Kiai Syarif memandang Azmi, lalu Keris Gana Loka di meja.
“Azmi, kamu sudah tahu bahwa Jimat itu tidak ada di tubuh Aryan, tapi disembunyikan di tempat paling gelap di rumahnya, dilindungi oleh jin peliharaannya.”
“Ya, Kiai. Saya harus kembali ke sana. Saya harus mencari Jimat itu,” kata Azmi.
Kiai Syarif menggeleng. “Tidak. Kita tidak bisa menyerang sekarang. Kita kelelahan, dan Aryan sedang sangat marah. Dia sedang mempersiapkan ritual besar untuk tumbal berikutnya, entah itu Bu Ratih, atau orang lain.”
“Kita harus bersiap di sini. Aku akan menggunakan seluruh energiku untuk memperkuat benteng gaib di pesantren ini. Kita akan bertahan sampai energimu pulih sepenuhnya, dan kita akan merencanakan serangan balik yang tidak bisa ia duga.”
Kiai Syarif memandang Rina. “Nak Rina, kamu sudah melihat ruangan ritualnya. Kamu sudah tahu di mana Aryan menyimpan Jimat itu. Di mana tempat paling gelap di rumah itu yang memiliki ikatan gaib terkuat?”
Rina terdiam, mencoba mengingat. Ia mengingat bau darah kering dan suasana dingin yang menusuk di kamar ritual.
“Ruang ritual, Kiai,” bisik Rina. “Dia sangat menghargai ruangan itu. Tapi saya tidak melihat brankas atau tempat penyimpanan di sana. Jimat itu pasti tersembunyi dengan sempurna.”
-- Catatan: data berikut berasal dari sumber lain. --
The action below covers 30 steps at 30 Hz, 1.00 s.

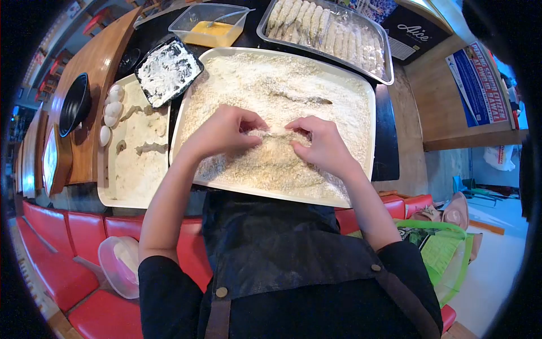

Azmi menatap Keris Gana Loka. “Kiai, apakah keris ini bisa membantu kami menemukan lokasinya?”
“Keris itu hanya bisa menetralkan ikatan gaib Jimat itu, Nak. Tapi mungkin ia bisa merasakan. Bawa Keris itu, Azmi. Dan fokuskan niatmu. Sekarang, mari kita semua beristirahat. Kita akan melawan lagi saat matahari terbit.”
Bu Ratih memapah Rina ke kamar yang aman. Azmi duduk di samping Kiai Syarif, memegang Keris Gana Loka, mencoba merasakan keberadaan Jimat Besi Kuning yang tersembunyi jauh di rumah Aryan.
Mereka selamat malam ini, tetapi mereka tahu, malam berikutnya, Aryan dan Jaka akan datang dengan kekuatan penuh.